Susu has been working with so many great community partners this year and the fruits of the labor have been beautifully rewarding!  Here’s a look back at a short list of the partnerships we are thankful for:

Flashback 1:  This time last year Susu Incubator completed a season of PopUp Markets with a host of incredible local creative and cultural businesses.  We activated vacant spaces throughout Oak Cliff with our unique market style of hand crafted and brand vendors in cultural retail, education and literacy, health/wellness and vegan foods.
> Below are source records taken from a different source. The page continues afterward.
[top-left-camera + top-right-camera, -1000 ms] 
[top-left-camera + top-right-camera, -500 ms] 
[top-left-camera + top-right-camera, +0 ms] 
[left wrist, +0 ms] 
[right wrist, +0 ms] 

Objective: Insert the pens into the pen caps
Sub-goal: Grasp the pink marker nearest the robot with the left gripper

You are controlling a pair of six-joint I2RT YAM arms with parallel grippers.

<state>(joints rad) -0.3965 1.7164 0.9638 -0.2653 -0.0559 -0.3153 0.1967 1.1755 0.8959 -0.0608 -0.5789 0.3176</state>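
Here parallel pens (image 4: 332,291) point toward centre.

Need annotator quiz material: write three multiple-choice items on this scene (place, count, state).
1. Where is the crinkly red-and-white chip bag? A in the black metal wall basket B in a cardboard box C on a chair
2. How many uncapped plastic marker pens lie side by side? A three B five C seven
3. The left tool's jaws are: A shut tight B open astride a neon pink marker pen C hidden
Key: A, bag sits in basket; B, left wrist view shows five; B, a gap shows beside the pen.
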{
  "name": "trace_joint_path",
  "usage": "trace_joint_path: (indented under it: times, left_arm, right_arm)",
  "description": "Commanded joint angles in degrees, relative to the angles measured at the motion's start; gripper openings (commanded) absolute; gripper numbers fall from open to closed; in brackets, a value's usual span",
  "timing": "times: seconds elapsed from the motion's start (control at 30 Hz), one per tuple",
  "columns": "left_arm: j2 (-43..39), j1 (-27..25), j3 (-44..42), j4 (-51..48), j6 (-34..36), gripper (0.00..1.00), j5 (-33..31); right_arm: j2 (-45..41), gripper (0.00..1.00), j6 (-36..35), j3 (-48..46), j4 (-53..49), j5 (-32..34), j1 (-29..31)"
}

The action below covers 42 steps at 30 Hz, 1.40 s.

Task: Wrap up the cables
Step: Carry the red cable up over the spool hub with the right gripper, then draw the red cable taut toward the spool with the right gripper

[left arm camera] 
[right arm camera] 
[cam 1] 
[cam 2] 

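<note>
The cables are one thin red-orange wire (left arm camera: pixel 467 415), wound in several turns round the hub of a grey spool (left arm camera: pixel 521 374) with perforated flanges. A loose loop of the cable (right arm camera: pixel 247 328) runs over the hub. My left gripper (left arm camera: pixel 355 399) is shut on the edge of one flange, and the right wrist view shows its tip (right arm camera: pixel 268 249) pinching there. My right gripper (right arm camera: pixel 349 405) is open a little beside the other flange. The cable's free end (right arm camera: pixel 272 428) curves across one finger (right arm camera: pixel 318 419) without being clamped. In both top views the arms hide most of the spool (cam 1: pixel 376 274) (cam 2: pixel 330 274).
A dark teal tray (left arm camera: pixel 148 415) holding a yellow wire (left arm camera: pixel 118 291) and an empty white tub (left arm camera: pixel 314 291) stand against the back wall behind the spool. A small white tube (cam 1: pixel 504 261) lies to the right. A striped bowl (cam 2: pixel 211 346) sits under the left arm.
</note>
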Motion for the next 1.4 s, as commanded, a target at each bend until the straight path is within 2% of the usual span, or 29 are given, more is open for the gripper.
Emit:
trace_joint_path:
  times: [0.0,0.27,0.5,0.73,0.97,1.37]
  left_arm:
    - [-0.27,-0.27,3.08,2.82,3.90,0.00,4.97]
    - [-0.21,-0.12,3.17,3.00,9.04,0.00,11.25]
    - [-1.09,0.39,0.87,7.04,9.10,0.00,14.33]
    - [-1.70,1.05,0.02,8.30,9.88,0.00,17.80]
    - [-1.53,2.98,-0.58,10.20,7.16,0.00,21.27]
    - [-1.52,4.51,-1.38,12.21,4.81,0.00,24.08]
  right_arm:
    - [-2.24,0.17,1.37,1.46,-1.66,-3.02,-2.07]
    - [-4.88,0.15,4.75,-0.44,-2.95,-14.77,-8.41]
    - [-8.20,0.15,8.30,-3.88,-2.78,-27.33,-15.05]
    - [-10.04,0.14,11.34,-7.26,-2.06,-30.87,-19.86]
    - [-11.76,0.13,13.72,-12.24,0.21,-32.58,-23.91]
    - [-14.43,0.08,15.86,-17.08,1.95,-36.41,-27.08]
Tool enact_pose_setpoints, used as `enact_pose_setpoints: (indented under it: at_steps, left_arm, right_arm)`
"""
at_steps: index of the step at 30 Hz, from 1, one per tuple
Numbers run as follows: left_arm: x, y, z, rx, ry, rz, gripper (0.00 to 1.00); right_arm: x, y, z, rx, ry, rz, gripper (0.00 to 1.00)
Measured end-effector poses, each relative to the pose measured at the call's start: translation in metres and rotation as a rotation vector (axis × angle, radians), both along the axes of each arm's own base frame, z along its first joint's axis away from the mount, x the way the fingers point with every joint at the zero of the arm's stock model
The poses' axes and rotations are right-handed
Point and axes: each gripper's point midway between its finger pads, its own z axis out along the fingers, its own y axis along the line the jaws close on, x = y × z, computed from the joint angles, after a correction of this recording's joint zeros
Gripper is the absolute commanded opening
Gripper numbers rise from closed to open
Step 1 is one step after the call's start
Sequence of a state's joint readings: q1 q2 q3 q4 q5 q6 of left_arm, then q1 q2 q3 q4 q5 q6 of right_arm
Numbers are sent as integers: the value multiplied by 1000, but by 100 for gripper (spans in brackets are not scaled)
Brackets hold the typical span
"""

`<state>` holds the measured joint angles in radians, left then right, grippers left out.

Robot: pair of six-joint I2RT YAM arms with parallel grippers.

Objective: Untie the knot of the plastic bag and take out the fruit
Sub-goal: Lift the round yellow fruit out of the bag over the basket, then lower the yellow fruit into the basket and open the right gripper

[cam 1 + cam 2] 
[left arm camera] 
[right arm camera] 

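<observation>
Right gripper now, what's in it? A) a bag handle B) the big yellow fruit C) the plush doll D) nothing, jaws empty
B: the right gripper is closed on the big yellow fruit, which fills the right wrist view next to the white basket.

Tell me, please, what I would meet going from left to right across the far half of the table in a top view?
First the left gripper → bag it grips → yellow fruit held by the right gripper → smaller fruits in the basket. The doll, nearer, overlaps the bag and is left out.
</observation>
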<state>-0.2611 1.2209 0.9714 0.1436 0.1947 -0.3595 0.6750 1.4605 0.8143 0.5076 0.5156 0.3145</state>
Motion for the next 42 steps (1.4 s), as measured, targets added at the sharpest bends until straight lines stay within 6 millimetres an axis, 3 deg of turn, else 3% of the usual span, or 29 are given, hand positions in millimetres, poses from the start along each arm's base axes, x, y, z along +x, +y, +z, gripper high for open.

This popup market model was an effort to prove the economic viability of our ‘low income’ neighborhood.

2015 marked the beginning of partnerships that pushed us forward toward the goal of property ownership and developing a healthy neighborhood business hub.  In January 2015, Susu joined the Small Scale Developers group led by Dallas developer Monte Anderson.  March 2015, Susu vendors gave a presentation to the developers group and answered the question: What would you do with 1000 SF?

The small business owners shared with the developers group their storefront dreams to house jewelry, apparel, home decor and culinary goods.  The vendors talked about the value of space to sell and to teach their craft to others, especially the youth.

Flashback 2: In late 2014, Susu participated in the event Dallas Faces Race (DFR), sponsored in part by the Embrey Family Foundation (EFF) as a forum to address racial equity.  This monumental event introduced Susu to the value of a business coach exemplified through a series of workshops led by Rha Goddess of Move of The Crowd  .  And, most importantly, the DFR sparked a dialogue between Susu and the Embrey Family Foundation about developing space in Susu’s target area of South Oak Cliff to launch a healthy business hub with an initial project focused on food and food security.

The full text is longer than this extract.